A Co Galway doctor owes his former practice nurse a redundancy payment of over €9,000, the Workplace Relations Commission has ruled.
Nurse Edel O’Brien took a complaint under the Redundancy Payments Act against Dr David Ross, for whom she worked on a part-time basis at the Kilconnell Health Centre in Co Galway, arguing her employment with him was terminated when he retired.
She claimed she was owed a payment in respect of over a decade’s service - while Dr Ross’s solicitor maintained he had transferred her to a contract with a new employer along with his patient list.
The doctor’s solicitor argued a redundancy payment would amount to “unjust enrichment”.
At a remote hearing in April, Ms O’Brien’s solicitor Jack Duncan said his client worked at Dr Ross’s surgery for 13 hours a week from March 2009 to February 2021.
“[Dr Ross] notified the complainant he was going to retire and did his best to see she would get sorted,” he said. “He hoped for another doctor to take over but it was evident that with a GP surgery in a small rural practice it was very difficult to get a replacement.”
He said eventually the HSE used an agency, Unijobs, to fill the gap, and his client was left with “no option except to take an agency short-term contract”.
Mr Duncan said his client had to sign a new contract every three months and had issues with sick pay, annual leave, being asked to work in a different clinic and having to pay for her own insurance.
He argued Ms O’Brien had enjoyed no continuity of employment, and that both the HSE and Unijobs denied that the Transfer of Undertakings Regulations applied to his client’s employment at the clinic.
That left her with “no option but to apply for redundancy,” he said.
“Whatever happened between Dr Ross and the HSE – the building was HSE and he handed it back. We say when he did this he terminated his contract with us,” Mr Duncan added.
“Self-evidently there hasn’t been a termination – that’s what the transfer of undertakings is there for,” said Shane MacSweeney, Dr Ross’s solicitor.
He said a named second former employee of the clinic represented by Mr Duncan was “pursuing a similar claim”.
He said legal precedent required the adjudicator to examine all the acts of the employer in the situation to determine whether there had been a transfer of undertakings.
“That three-pronged test has been met on all fronts – all tangible assets transferred, all intangible assets transferred, all employees transferred. The consequence is that the employment transferred,” he said.
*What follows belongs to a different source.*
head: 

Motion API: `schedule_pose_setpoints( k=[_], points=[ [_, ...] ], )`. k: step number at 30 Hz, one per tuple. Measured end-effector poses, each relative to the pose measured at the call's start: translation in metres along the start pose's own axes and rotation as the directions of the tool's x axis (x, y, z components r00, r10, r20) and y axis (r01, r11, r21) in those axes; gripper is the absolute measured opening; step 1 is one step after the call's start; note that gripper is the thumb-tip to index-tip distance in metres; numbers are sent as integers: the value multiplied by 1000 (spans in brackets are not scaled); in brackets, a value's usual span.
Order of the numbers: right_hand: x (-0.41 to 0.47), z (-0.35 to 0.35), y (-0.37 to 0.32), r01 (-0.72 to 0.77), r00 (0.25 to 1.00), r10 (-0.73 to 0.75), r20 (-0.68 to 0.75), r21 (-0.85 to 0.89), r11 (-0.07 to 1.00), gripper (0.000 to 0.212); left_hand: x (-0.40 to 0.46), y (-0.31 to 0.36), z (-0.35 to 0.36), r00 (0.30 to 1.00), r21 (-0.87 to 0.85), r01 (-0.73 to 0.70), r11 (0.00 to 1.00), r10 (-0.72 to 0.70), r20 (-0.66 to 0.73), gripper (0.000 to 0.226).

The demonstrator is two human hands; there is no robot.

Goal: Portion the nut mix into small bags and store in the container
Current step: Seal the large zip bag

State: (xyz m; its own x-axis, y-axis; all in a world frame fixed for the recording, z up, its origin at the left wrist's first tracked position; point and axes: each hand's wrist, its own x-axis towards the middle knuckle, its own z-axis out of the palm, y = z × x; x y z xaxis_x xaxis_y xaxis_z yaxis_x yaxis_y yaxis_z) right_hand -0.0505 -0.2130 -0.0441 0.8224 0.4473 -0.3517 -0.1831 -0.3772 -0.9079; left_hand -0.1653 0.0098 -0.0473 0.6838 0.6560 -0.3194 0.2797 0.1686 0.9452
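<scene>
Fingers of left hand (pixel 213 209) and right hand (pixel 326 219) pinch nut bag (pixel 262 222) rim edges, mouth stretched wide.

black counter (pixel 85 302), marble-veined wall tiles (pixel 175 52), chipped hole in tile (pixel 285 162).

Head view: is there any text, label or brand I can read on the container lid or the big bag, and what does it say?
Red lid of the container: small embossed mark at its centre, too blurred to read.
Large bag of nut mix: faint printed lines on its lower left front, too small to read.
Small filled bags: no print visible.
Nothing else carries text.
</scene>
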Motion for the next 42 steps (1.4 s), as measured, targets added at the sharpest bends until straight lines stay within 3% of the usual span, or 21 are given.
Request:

“It would be inequitable and an unjust enrichment if she was to receive statutory redundancy in circumstances where she has not lost her employment,” he said, arguing that responsibility for the situation lay between the HSE and the employment agency.
Adjudicating officer Gaye Cunningham rejected that argument in a decision published on Wednesday.
She found Dr Ross had left Ms O’Brien “in a situation where she had to take short-term contracts through an agency and neither the agency nor the HSE has accepted that a transfer of undertakings has taken place”.
Dr Ross had “ceased to carry on the business in the place where [Ms O’Brien] was employed”, she wrote – and ruled the redundancy claim well-founded.
Ms Cunningham found the complainant was entitled to statutory redundancy in respect of approximately 11.9 years of service at a gross rate of pay of €374 per week – approximately €9,200.